• Task instructions:
For the records below, print the lines from the line with "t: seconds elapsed" through the line with "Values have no" exactly as written; include both end lines and exclude the rest.

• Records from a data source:

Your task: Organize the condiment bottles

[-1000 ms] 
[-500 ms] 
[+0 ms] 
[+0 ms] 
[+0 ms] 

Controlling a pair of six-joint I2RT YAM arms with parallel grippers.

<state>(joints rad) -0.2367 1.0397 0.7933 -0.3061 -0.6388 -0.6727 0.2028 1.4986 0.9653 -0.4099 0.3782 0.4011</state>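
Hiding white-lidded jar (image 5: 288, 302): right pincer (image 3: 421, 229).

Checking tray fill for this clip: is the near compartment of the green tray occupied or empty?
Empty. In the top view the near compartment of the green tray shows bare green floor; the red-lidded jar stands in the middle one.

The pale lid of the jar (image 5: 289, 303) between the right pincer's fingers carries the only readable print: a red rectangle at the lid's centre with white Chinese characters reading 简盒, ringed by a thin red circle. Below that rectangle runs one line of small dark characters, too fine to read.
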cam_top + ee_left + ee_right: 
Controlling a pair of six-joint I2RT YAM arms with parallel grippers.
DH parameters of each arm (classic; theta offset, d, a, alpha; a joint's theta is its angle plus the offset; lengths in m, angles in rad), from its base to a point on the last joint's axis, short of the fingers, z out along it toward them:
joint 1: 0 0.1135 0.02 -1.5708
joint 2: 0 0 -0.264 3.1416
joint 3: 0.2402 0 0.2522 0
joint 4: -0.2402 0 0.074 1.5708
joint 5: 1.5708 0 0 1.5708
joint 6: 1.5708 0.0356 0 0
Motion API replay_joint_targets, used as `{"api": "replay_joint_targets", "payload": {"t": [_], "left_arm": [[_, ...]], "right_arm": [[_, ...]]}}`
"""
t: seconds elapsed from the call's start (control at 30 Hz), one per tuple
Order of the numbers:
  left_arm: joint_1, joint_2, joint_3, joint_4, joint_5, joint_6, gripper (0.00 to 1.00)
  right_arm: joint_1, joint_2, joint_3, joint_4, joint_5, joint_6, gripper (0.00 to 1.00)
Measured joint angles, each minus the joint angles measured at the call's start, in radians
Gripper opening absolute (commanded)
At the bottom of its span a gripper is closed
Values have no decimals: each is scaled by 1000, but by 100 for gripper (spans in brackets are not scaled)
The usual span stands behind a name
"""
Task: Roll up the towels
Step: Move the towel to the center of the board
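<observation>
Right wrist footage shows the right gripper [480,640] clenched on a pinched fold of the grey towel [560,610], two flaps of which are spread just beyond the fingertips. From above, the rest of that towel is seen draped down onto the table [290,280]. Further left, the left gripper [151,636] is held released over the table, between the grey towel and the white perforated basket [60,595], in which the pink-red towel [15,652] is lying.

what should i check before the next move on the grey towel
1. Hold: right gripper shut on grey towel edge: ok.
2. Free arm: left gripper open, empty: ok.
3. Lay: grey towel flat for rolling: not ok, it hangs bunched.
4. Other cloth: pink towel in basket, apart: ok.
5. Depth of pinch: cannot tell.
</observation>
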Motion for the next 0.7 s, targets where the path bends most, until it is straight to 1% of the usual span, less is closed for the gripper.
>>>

• Completed exercise:
t: seconds elapsed from the call's start (control at 30 Hz), one per tuple
Order of the numbers:
  left_arm: joint_1, joint_2, joint_3, joint_4, joint_5, joint_6, gripper (0.00 to 1.00)
  right_arm: joint_1, joint_2, joint_3, joint_4, joint_5, joint_6, gripper (0.00 to 1.00)
Measured joint angles, each minus the joint angles measured at the call's start, in radians
Gripper opening absolute (commanded)
At the bottom of its span a gripper is closed
Values have no decimals: each is scaled by 1000, but by 100 for gripper (spans in brackets are not scaled)

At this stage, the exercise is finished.